From the listing below, pull out all lines with "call" in them.

◇ ◇ ◇ ◇

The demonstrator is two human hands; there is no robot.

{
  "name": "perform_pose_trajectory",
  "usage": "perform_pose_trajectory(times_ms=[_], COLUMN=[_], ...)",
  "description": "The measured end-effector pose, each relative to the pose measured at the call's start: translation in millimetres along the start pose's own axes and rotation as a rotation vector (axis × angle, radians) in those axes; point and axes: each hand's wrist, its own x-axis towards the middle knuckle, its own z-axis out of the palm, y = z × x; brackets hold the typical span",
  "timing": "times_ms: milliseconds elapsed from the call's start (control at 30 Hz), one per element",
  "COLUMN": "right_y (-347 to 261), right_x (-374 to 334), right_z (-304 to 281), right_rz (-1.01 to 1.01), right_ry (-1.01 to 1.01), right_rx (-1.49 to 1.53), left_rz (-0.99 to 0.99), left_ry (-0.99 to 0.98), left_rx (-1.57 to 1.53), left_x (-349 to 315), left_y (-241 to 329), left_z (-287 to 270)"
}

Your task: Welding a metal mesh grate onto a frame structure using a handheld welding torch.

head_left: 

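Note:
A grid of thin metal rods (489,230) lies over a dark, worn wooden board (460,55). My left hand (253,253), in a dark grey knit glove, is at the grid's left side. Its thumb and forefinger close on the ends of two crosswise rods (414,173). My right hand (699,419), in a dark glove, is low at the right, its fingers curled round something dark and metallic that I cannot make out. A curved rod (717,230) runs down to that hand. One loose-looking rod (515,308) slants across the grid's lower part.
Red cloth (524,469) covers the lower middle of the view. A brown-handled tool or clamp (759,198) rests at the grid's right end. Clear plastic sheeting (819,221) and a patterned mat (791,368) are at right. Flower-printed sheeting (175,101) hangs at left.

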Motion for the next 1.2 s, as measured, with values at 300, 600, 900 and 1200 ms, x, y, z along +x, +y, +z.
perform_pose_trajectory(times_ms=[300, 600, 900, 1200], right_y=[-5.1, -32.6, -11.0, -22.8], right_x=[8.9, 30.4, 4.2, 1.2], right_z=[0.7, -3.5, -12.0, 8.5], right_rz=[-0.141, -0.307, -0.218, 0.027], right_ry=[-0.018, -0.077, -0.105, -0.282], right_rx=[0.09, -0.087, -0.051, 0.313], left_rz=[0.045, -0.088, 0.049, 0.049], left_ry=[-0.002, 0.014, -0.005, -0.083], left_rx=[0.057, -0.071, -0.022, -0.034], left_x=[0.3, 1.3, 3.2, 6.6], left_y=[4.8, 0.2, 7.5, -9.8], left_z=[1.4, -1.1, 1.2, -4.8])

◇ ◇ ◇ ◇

--- Output for this exercise ---
  "description": "The measured end-effector pose, each relative to the pose measured at the call's start: translation in millimetres along the start pose's own axes and rotation as a rotation vector (axis × angle, radians) in those axes; point and axes: each hand's wrist, its own x-axis towards the middle knuckle, its own z-axis out of the palm, y = z × x; brackets hold the typical span",
  "timing": "times_ms: milliseconds elapsed from the call's start (control at 30 Hz), one per element",

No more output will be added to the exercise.